Key Takeaways
- •Stagflation is now affecting global markets, according to Macro Butler
- •Volatility expected to rise across equities, commodities, and currencies
- •Buy dips in gold and energy producers; sell rips in consumers
- •Macro Butler's strategy is simple, data‑driven, and avoids hype
- •Listeners urged to act before consensus forms on commodity trends
Pulse Analysis
Stagflation—a blend of stagnant growth and persistent inflation—has resurfaced as a defining feature of the 2026 macro landscape. Central banks are tightening policy even as real‑GDP growth stalls, while commodity prices remain elevated due to supply constraints and geopolitical tensions. This environment erodes purchasing power and squeezes profit margins across sectors, prompting investors to reassess traditional growth‑oriented allocations and consider assets that historically hedge against inflation.

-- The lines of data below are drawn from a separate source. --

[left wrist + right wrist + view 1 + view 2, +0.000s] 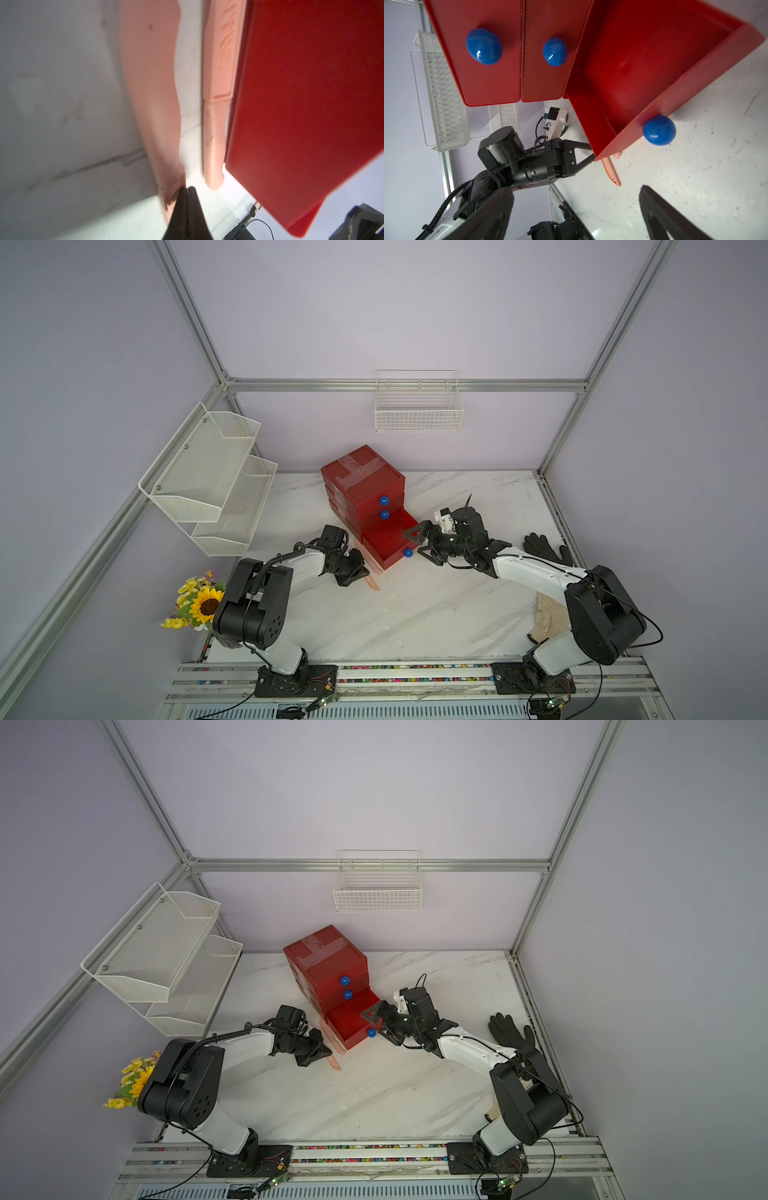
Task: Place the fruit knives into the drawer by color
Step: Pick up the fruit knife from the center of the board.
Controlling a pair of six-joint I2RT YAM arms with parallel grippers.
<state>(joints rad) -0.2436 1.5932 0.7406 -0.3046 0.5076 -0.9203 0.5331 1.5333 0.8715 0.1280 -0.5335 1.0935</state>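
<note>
The left gripper (360, 571) sits low over the table (436, 605), its fingers (180, 212) pressed together with nothing visible between them. A salmon-pink knife (153, 93) lies flat with its near end right at the side of those fingertips, though whether it touches them I cannot tell; its length runs away ahead of them. A second salmon-pink knife (218, 83) lies just beyond it, roughly parallel, tight along the outer wall of the pulled-out bottom drawer (301, 104) of the red chest (361, 481). The right gripper (422, 542) hangs at that drawer's opposite front corner, jaws wide apart, holding nothing; the drawer's blue knob (659, 129) sits just ahead of its fingers; the two upper drawers are closed.
</note>
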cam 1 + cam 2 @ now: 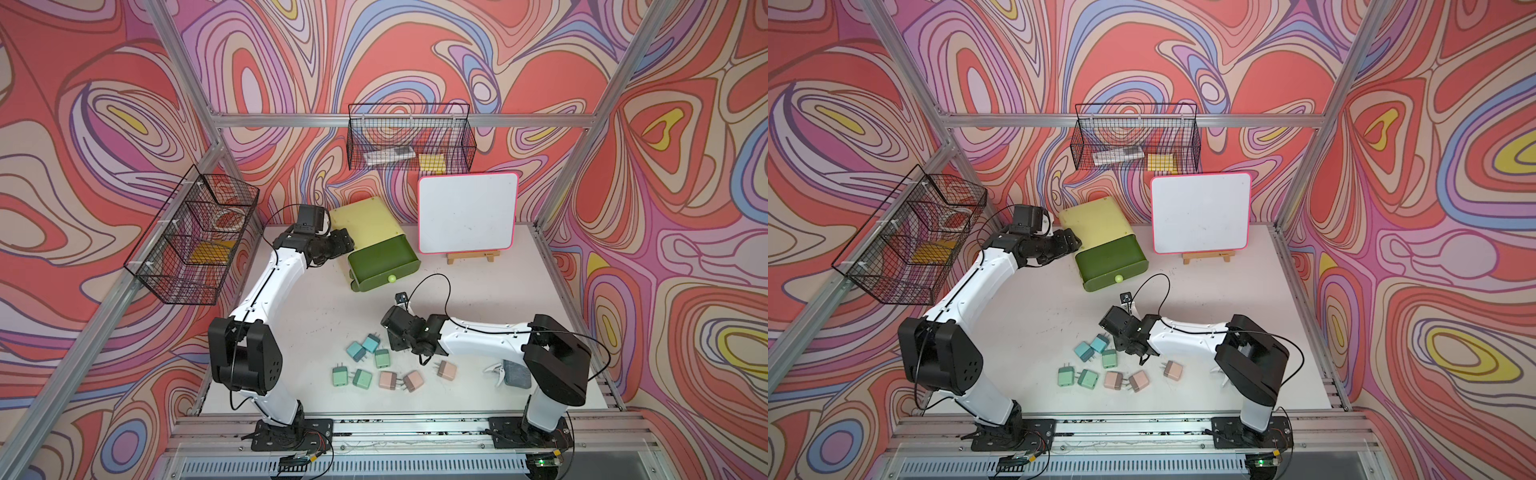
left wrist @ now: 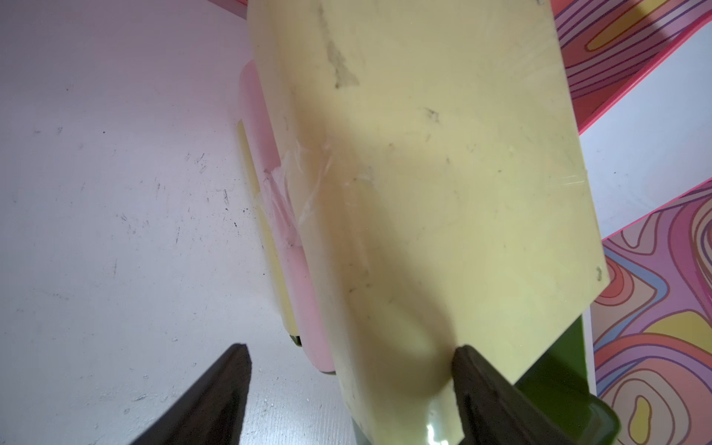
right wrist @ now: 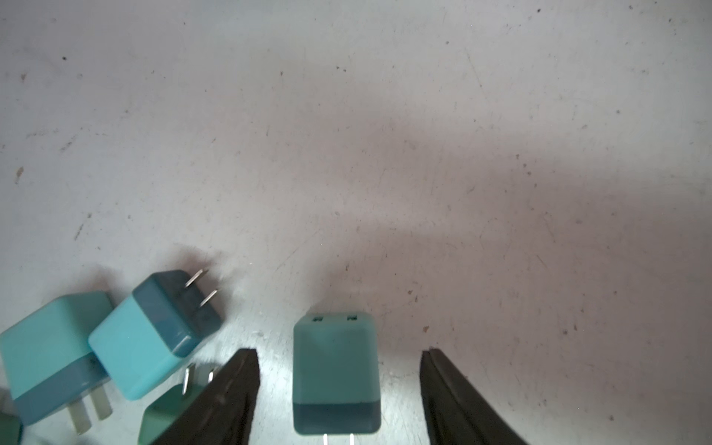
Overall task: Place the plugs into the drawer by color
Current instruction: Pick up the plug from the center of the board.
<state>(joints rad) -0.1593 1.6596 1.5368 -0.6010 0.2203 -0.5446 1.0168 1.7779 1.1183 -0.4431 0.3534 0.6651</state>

In such a climate, commodities and related equities become focal points. Gold, long regarded as an inflation hedge, has experienced sharp pullbacks that present buying opportunities for disciplined traders. Likewise, energy producers benefit from higher oil and gas prices, but their stock prices often over‑react to short‑term market noise, creating dip‑buy scenarios. Conversely, firms that consume large amounts of energy—such as airlines, logistics providers, and heavy manufacturers—tend to suffer when input costs spike, making their rally‑on‑ripple moves ripe for short positions. The Macro Butler’s recommendation to buy dips in producers and sell rips in consumers aligns with the classic “flight‑to‑quality” playbook during periods of heightened uncertainty.
For U.S. investors, the timing of these moves is critical. Market consensus typically lags behind the underlying data, meaning that early adopters of the dip‑buy, rip‑sell framework can lock in superior risk‑adjusted returns before broader sentiment shifts. However, the strategy demands rigorous risk management, given the potential for sudden policy shifts or supply‑side shocks that could reverse price trends. By monitoring core inflation, PMI data, and energy inventory reports, investors can fine‑tune entry points and protect against downside surprises. Engaging with platforms like The Macro Butler’s Telegram channel offers real‑time alerts that help translate macro analysis into actionable trades, a valuable edge in today’s volatile market.